Melatonin is manufactured in our pineal gland and released as we go to sleep and then it goes to work in the resting brain. While we are still growing, melatonin may have a role to play in neuron growth. In the mature brain melatonin may have a role to play in neuron repair.

As we get older, the amount of melatonin produced by the pineal gland gradually decreases. A melatonin supplement clearly slows aging in rats and mice. A similar effect in humans has yet to be demonstrated. It is not an easy experiment to set up and complete in a reasonable time – humans age much more slowly than mice; and humans can’t be kept in a controlled environment for any length of time to eliminate other influences.
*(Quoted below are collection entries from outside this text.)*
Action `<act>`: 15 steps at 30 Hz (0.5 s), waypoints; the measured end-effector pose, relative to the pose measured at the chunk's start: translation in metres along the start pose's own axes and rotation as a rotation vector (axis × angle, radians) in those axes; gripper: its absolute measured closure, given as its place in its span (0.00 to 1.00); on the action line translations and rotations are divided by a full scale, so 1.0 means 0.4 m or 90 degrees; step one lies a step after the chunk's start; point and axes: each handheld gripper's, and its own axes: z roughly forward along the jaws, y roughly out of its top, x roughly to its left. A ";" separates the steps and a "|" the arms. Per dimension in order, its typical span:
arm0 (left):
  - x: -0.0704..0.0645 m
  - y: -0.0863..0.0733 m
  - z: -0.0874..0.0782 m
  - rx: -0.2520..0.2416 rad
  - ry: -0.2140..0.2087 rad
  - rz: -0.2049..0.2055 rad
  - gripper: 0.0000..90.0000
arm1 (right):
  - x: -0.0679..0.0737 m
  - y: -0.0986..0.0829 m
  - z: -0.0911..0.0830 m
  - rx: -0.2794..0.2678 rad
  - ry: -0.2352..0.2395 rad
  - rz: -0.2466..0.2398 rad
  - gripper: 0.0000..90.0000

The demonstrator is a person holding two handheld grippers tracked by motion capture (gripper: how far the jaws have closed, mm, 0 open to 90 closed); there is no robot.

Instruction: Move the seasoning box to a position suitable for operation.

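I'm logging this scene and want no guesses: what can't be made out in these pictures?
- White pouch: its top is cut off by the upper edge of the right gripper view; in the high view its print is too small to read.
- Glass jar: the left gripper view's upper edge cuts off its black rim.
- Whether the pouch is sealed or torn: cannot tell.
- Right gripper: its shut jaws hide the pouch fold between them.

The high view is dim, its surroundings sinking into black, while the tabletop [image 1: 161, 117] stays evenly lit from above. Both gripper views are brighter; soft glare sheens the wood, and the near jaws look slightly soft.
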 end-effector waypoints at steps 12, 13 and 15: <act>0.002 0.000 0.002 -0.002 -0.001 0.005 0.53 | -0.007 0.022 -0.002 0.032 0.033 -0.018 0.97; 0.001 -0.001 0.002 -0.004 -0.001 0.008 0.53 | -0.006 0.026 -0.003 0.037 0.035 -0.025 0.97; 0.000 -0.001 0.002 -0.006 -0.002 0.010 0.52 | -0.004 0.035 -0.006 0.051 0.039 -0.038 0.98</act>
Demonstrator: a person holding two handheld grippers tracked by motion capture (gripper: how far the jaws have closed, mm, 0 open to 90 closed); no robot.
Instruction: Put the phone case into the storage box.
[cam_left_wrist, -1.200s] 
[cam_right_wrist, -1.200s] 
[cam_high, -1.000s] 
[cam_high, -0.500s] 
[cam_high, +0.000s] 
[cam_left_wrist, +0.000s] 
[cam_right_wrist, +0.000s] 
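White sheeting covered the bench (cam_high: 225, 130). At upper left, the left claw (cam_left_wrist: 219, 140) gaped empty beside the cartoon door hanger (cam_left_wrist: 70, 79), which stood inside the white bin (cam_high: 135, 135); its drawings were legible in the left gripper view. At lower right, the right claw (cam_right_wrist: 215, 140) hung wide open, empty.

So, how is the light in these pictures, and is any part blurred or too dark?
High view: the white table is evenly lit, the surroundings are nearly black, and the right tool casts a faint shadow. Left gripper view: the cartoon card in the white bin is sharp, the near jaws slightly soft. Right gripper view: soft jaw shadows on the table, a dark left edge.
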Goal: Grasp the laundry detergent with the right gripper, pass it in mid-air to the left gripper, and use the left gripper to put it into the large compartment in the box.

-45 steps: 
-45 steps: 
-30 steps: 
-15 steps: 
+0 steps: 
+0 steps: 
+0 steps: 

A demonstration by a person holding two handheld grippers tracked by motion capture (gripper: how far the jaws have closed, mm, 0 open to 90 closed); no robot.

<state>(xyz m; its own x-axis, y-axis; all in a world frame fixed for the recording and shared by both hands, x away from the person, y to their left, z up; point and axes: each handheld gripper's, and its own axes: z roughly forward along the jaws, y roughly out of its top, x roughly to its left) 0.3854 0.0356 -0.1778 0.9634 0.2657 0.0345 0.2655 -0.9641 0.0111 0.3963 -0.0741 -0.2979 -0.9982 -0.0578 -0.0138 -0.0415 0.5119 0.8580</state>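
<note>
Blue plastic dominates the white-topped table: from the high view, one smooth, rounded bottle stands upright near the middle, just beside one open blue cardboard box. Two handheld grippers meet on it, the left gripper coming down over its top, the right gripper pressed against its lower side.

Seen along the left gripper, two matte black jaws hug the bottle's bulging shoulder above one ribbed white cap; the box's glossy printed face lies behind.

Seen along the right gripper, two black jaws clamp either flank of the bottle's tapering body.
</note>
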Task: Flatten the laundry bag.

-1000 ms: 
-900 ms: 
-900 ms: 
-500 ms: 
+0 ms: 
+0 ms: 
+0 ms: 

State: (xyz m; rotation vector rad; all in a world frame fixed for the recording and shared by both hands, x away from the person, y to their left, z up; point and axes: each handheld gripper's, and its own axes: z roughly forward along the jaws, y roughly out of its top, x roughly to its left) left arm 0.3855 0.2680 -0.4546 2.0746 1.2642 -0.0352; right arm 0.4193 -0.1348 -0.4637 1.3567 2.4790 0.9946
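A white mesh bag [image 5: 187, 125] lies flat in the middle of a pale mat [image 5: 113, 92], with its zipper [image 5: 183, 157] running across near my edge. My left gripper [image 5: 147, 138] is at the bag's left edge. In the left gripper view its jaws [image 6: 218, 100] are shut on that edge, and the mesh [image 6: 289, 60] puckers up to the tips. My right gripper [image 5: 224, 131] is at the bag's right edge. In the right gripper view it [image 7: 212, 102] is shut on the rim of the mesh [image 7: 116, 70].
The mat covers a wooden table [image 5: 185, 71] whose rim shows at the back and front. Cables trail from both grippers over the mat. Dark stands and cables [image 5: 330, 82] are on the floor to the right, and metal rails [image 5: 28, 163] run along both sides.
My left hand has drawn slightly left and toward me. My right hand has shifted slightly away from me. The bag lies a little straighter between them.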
Melatonin supplements are usually taken 30 minutes before bedtime. For most people there are no known side effects. The one exception is that some people find themselves inappropriately sleepy the following day. Melatonin is not a sedative. In the natural course of events, sleep triggers melatonin release and not the other way around. Nevertheless, our body comes to associate melatonin and sleep, so a melatonin supplement tricks the body into assuming it must be going to sleep. If it is necessary to stay awake, we are less groggy with melatonin than we would be with a sedative.

The most common tablet size is 3 mg but if you are going to try it out you should start with a smaller size. And, of course, you should discuss this with your doctor before doing anything.

Even though melatonin is available without a prescription, it is a potent drug and your doctor may know of some reason it is inappropriate for you.

Final Thoughts

I am not a medical professional so you should treat all of the above as food for thought which you will run past your doctor if you are inclined to act on any part of it. My take is that for those items which actually do slow the progress of PD, the individual benefit is too small to be easily measured. A significant effect would only come from the cumulative contribution of a number of such things.

Of the 10 items described above, I find melatonin the most intriguing. Realistically, if melatonin is actually beneficial, its contribution to slowing PD is probably small. But we can dream, can't we?  The theoretical upside of melatonin is greater than for any of the others – if it does, in fact, activate GDNF and some of the other neurotrophic factors, it might be able to stop the progress of PD entirely. Though if that were possible, it would presumably only happen in an otherwise very healthy body because there is no evidence that melatonin acts like a magic bullet. It would have to work with our natural defenses, so anything that increases the health of the body would make melatonin more effective.